The third flute was purchased from a music store. It has a Haynes head joint, and a lesser known body. Both it and the second flute have the longer foot joints. This one I tend to overblow. It takes much more discipline and if I reserve some of my air, the note doesn’t come through as strongly. So I end up in a trade off.

So my question has to do with my desire to put most of my energy towards the more expensive flute in the batch, (perhaps to justify its existence). It’s not a $10,000 flute, but it’s not a cheap flute either.

I practice roughly anywhere from an hour to two hours per day, and I’m usually working on next weeks praise songs; or sometimes I’ll flip on some CDs and play along or I’ll put on SiriusXM radio and listen to “watercolors” and play smooth jazz for a while; but I keep busy on the flute; I keep learning; I keep trying; I keep hopefully improving. I am playing improvisationally.

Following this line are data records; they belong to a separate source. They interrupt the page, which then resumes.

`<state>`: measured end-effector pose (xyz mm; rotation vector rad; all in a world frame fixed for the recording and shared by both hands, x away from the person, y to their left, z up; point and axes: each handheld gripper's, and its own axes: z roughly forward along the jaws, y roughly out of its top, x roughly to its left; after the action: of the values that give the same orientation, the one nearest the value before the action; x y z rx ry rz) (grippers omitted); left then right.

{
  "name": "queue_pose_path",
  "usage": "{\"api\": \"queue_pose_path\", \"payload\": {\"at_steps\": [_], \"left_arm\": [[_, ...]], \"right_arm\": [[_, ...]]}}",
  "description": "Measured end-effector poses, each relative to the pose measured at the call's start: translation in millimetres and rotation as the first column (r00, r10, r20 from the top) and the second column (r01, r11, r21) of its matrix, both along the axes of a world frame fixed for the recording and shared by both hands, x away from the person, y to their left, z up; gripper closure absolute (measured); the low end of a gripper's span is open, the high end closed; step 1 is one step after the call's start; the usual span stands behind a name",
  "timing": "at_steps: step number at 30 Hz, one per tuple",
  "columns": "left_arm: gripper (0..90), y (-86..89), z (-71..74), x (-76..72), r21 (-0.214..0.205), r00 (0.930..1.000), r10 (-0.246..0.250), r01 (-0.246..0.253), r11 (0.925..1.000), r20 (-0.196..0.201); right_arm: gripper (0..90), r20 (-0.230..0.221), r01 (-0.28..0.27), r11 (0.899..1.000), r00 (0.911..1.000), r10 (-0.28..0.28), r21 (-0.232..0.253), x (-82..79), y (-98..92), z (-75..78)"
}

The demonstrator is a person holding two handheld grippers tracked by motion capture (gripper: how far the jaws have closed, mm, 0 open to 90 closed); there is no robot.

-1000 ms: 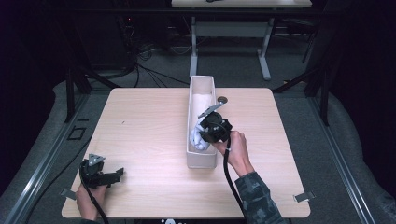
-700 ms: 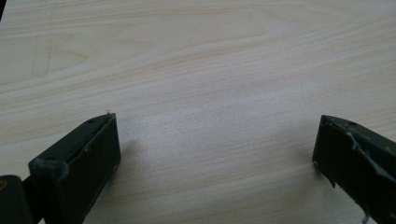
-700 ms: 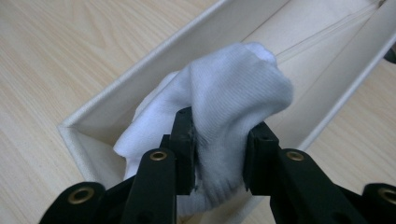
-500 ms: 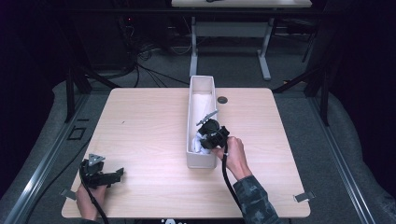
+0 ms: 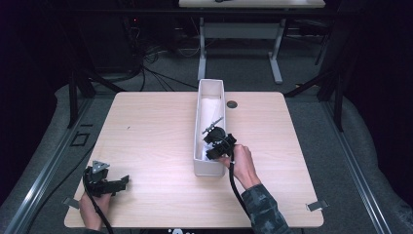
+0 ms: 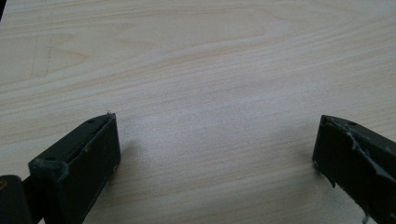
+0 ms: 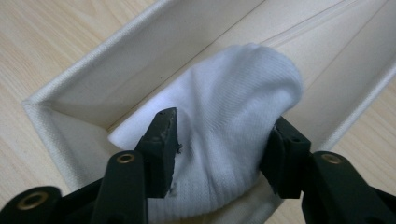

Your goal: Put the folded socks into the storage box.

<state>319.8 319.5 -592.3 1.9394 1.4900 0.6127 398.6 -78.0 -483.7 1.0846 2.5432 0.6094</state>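
High view: a long white bin (image 5: 210,127) stands lengthwise on the desk (image 5: 146,136), just right of centre, its far end near the desk's far edge and its near end well short of the near edge. The right gripper (image 5: 217,141) dips into the bin's near half, close to the right wall. The left gripper (image 5: 104,181) rests at the near left corner of the desk, with broad bare wood between it and the bin.

Right gripper view: a white sock (image 7: 233,116) lies bundled in the bin (image 7: 93,88), near an end wall and its corner. The right gripper (image 7: 219,149) has just been opening; its jaws now stand apart on either side of the sock, whose cloth bulges between them. Whether the pads still touch the cloth is hard to tell. The sock's lower part is hidden behind the jaws.

Left gripper view: the left gripper (image 6: 215,154) has its jaws wide apart over bare wood, both cut off by the lower edge.

In the high view the sock is largely hidden by the right gripper.
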Motion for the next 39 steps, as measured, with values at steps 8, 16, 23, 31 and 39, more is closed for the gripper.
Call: {"api": "queue_pose_path", "payload": {"at_steps": [8, 16, 23, 31, 39], "left_arm": [[0.5, 0.0, 0.0, 0.0, 0.0, 1.0, 0.0, 0.0, 1.0, 0.0], [0.5, 0.0, 0.0, 0.0, 0.0, 1.0, 0.0, 0.0, 1.0, 0.0], [0.6, 0.0, 0.0, 0.0, 0.0, 1.0, -0.001, 0.001, 1.0, 0.0], [0.5, 0.0, 0.0, 0.0, 0.0, 1.0, 0.0, 0.0, 1.0, 0.0], [0.5, 0.0, 0.0, 0.0, 0.0, 1.0, 0.0, 0.0, 1.0, 0.0]], "right_arm": [[38.7, 0.002, 0.003, 0.999, 1.0, -0.003, 0.047, -2.4, -3.4, 4.5], [31.7, 0.031, 0.007, 0.995, 0.9995, -0.01, 0.097, -9.1, -13.0, 16.8], [25.3, 0.059, 0.008, 0.991, 0.9981, -0.016, 0.134, -14.2, -25.9, 26.4], [13.4, 0.103, 0.035, 0.978, 0.993, -0.057, 0.207, -22.2, -50.6, 37.0], [4.5, 0.134, 0.093, 0.967, 0.9827, -0.128, 0.238, -33.6, -87.2, 35.9]]}}
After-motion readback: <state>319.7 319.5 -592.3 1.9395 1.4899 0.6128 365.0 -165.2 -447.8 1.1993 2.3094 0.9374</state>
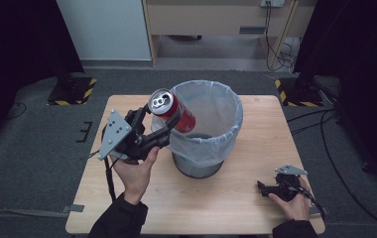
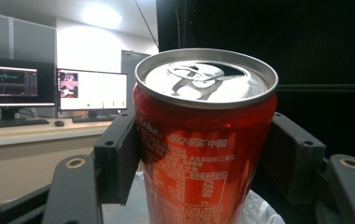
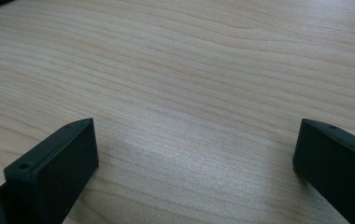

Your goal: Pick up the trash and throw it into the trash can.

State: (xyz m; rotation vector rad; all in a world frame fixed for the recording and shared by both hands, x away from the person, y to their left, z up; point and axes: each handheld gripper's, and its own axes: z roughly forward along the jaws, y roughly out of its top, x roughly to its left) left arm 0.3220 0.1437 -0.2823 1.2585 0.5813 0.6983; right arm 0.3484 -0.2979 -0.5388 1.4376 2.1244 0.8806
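Observation:
A red drink can point(image 1: 172, 111) with a silver opened top hangs tilted over the near-left rim of a grey bin lined with a clear bag point(image 1: 207, 126). My left gripper point(image 1: 162, 120) is shut on the can; in the left gripper view both black pads press the can point(image 2: 203, 144) at its sides. My right gripper point(image 1: 264, 187) rests on the wooden table point(image 1: 236, 198) at the front right, and the right gripper view has its jaws spread wide over bare wood point(image 3: 189, 93), nothing between them.
The bin stands in the middle of the table. Dark floor surrounds the table, with stand bases marked in yellow and black point(image 1: 72, 91) at the back left and back right. Monitors point(image 2: 91, 91) on a desk lie beyond the can.

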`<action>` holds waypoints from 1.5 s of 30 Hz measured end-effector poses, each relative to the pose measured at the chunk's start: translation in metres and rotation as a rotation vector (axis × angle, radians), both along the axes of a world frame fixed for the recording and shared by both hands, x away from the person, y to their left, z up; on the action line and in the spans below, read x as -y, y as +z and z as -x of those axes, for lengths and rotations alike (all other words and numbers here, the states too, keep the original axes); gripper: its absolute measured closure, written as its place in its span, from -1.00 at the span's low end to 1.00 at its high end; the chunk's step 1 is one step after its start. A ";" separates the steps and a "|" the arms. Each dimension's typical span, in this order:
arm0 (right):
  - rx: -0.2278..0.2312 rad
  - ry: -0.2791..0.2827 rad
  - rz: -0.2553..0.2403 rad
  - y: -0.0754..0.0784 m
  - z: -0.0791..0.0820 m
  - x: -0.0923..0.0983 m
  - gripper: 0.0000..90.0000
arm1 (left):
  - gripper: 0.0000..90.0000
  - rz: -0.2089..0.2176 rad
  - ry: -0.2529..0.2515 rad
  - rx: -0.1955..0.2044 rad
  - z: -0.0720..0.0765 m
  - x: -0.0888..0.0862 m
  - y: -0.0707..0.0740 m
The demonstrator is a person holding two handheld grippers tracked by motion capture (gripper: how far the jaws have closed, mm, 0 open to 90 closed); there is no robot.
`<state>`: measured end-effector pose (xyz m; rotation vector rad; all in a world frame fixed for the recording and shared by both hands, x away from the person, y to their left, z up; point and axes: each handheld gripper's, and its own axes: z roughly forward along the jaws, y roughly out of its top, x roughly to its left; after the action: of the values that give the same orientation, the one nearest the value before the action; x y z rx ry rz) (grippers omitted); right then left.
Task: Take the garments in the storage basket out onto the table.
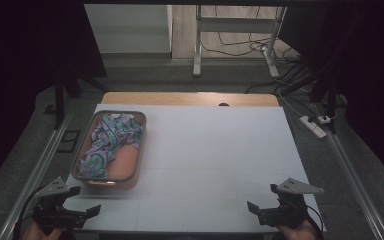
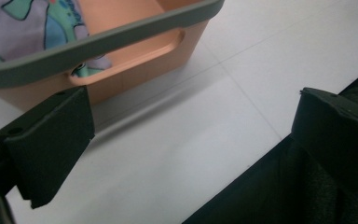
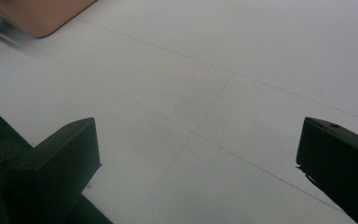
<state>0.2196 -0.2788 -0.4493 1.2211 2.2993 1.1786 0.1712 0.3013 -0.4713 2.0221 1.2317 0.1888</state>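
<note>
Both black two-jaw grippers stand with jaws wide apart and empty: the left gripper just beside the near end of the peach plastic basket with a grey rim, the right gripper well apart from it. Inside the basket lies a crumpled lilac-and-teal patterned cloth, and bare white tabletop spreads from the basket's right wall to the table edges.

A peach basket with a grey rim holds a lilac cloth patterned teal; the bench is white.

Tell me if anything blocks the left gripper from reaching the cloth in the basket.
Only the basket's own near wall and grey rim. The left gripper sits open just in front of it, so it must go over the rim to reach the cloth.
</note>
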 end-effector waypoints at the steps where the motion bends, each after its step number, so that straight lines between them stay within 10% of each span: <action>1: -0.001 0.001 -0.001 0.000 0.000 0.000 -1.00 | -1.00 0.010 -0.009 -0.008 -0.001 0.000 -0.001; 45: -0.030 0.013 0.003 -0.001 -0.003 -0.001 -1.00 | -1.00 0.051 -0.071 0.053 -0.074 0.007 0.021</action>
<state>0.2225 -0.2779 -0.4508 1.2323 2.3333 1.1691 0.2457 0.2940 -0.4507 2.0007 1.1191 0.1729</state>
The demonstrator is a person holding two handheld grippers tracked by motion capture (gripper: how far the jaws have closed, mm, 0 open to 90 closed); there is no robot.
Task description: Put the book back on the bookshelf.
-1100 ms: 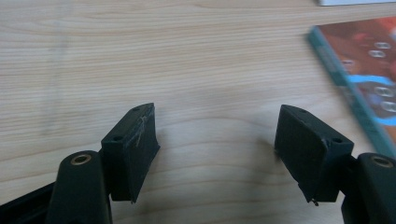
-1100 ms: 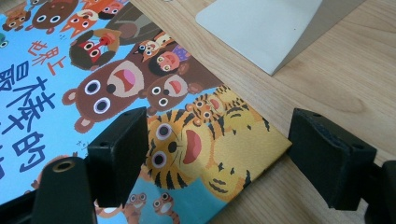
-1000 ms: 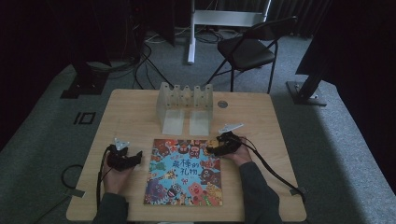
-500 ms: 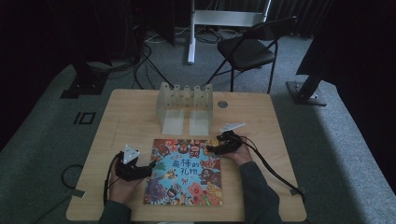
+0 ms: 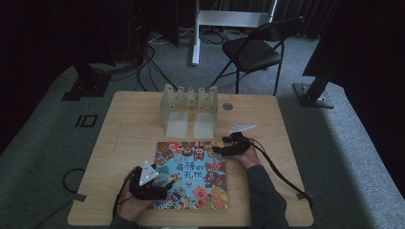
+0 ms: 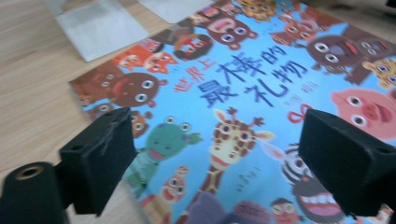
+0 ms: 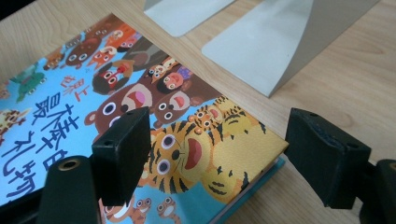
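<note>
- Wooden table (image 5: 124, 129) carried a picture book (image 5: 193, 174), left gripper (image 5: 160, 193) at its near-left corner, right gripper (image 5: 220, 149) at its far-right corner
- Left gripper view: jaws had just been opening, spread above the cover (image 6: 243, 93), nothing pinched
- Right gripper view: jaws gaped around the book's corner (image 7: 224, 154), untouched

A light wooden table (image 5: 133, 119) stands on grey carpet floor (image 5: 43, 143) in a dim room, with a black folding chair (image 5: 253, 50) and a white stand (image 5: 224, 19) on the far side, dark curtains behind, and black cables (image 5: 153, 62) lying far left.
</note>
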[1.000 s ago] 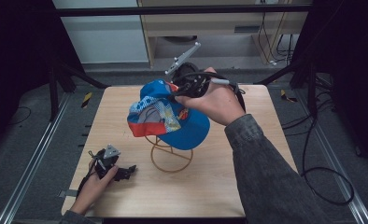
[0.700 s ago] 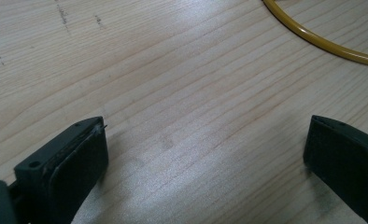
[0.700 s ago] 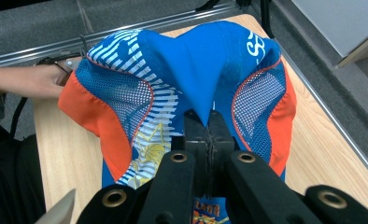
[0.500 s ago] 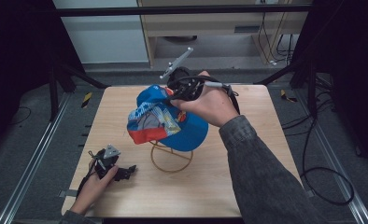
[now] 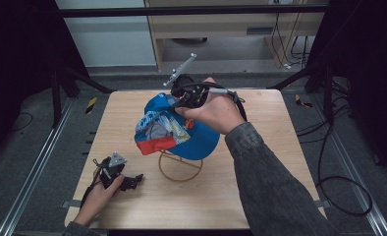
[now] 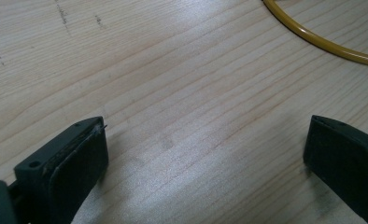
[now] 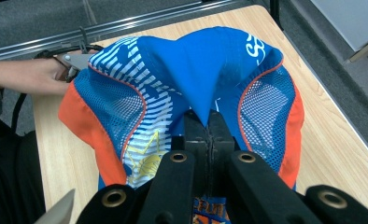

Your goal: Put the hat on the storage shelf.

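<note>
A blue cap with orange trim and white mesh hangs over a yellow wire stand at the table's middle. My right gripper is shut on a pinch of the cap's blue crown fabric, pulling it into a peak above its jaws. My left gripper lies on the table near the front left, held by a hand; its jaws stand wide apart over bare wood, nothing between them. A curve of the yellow stand ring runs across the top right of the left gripper view.
The wooden table has bare room at the right and front. Metal rails run along the floor on the left, cables trail on the right. A cabinet stands behind the table's far edge.
My right gripper has moved left and slightly toward the far edge, drawing the cap's crown with it. The left gripper has stayed put.
</note>
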A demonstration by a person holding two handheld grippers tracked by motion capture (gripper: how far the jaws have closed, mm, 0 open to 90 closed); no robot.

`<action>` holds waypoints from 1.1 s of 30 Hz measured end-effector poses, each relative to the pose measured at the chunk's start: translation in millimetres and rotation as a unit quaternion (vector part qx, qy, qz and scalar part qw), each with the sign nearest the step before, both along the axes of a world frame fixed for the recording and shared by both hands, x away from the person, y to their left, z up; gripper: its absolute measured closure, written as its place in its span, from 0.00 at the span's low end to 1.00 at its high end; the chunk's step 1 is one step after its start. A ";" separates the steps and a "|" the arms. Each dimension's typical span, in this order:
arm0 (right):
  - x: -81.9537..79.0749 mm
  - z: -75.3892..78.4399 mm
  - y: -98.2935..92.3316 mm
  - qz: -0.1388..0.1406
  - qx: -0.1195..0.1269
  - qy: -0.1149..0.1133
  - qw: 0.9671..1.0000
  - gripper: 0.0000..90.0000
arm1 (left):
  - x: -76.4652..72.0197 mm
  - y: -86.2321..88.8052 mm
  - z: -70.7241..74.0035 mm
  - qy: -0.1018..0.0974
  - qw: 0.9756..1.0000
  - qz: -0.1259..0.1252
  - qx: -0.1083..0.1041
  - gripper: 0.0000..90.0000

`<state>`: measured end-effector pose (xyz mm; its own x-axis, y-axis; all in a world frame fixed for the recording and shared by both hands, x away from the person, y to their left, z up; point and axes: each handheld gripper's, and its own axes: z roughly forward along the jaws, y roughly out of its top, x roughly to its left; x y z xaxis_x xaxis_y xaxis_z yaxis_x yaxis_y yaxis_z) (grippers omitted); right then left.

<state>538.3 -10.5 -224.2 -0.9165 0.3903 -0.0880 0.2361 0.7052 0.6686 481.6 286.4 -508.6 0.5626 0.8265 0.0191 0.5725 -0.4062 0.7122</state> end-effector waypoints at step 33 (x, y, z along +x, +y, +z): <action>-0.6 -11.9 0.4 0.007 -0.002 0.011 1.000 0.98 | 0.1 0.0 0.0 0.000 1.000 -0.001 0.000 0.00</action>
<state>537.7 -10.1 -236.1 -0.9236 0.3771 -0.0688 0.2412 0.7113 0.6602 481.7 286.4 -508.6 0.5638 0.8257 0.0193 0.5719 -0.4071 0.7122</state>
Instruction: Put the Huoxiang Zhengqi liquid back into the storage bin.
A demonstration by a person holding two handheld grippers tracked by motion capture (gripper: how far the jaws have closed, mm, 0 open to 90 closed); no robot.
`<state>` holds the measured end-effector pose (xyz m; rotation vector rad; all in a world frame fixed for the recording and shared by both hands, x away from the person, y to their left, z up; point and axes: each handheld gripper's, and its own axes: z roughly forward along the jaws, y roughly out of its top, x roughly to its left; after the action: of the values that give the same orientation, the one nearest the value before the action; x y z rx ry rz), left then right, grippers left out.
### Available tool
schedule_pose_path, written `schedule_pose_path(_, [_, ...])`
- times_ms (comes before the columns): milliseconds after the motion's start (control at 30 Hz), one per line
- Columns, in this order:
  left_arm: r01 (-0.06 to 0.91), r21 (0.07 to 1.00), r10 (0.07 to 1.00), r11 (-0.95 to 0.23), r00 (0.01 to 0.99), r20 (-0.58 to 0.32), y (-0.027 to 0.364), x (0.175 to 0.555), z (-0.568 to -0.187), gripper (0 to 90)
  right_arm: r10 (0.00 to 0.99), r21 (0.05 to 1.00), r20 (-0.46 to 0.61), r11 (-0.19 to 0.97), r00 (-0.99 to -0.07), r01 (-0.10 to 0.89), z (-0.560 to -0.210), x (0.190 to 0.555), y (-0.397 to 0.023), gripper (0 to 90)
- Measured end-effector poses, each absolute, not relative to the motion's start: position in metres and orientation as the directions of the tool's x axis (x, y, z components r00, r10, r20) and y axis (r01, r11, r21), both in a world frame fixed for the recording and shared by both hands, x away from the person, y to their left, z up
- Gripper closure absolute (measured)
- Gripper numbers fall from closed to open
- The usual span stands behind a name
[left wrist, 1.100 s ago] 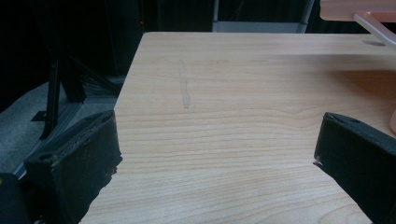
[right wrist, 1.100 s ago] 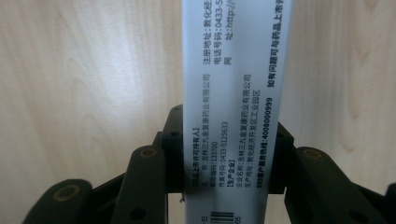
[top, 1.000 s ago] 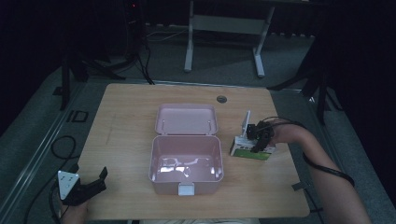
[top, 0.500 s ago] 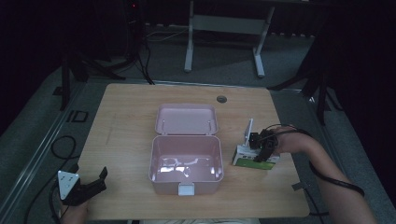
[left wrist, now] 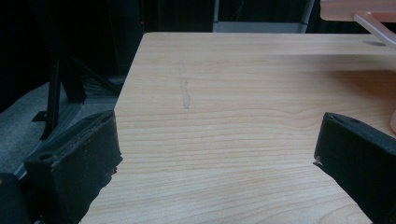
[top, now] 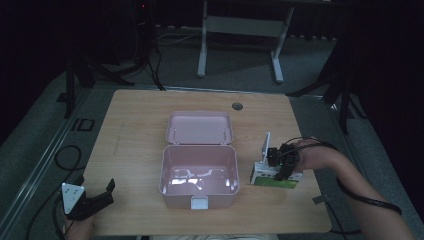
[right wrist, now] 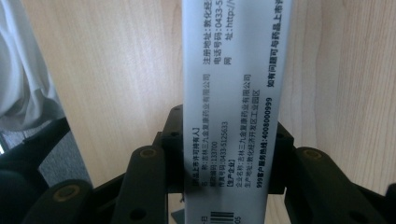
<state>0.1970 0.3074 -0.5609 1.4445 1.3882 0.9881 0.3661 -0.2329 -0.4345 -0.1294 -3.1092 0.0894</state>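
Pale-wood table (top: 135,125): your right tongs clamp a medicine carton beside the open pink box.

Nearest you, your left gripper (top: 92,200) hangs at the table's near-left corner with its jaws spread wide on nothing, parked well apart from the work so it blocks no path. Your right gripper (right wrist: 224,163) is closed flat on the white-and-green medicine carton (top: 274,175), which sits on the table just right of the pink box (top: 199,172), one flap upright. Farther off, the box's lid (top: 200,127) lies folded back, leaving the tray open from above. Bare wood lies left of the box; the carton sits nearer the right edge.
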Motion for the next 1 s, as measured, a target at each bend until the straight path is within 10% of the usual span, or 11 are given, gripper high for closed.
schedule_pose_path(1000, [0.301, 0.953, 0.998, 0.013, 0.059, -0.033, 0.308, 0.197, -0.561, 0.4, 0.083, -0.004, -0.037, 0.997, -0.996, 0.083, -0.326, 0.343, -0.203, 61.8])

During all this practice time, I try to use all three flutes. Sometimes one flute is better than another on a given song; because of its personality; it’s sound; it’s easy playability, or all three of those things.

I’m assuming that the more expensive of the three flutes is the one that I really should focus on, because it is going to be the one that is the least forgiving. It expects me to do more. It expects me to improve; to somehow earn the right to play it in a performance setting.

It’s too easy to just say, “if that’s the one you like to play; then play that one.” I’d like to talk about how you choose, depending on the challenge you want to put before yourself, especially in a performance. I tend to fall back on the second flute that I mentioned; because it is more forgiving, and I’m less likely to overblow it.

A penny for your thoughts…….
Music in all forms, meets the hearts of all mankind.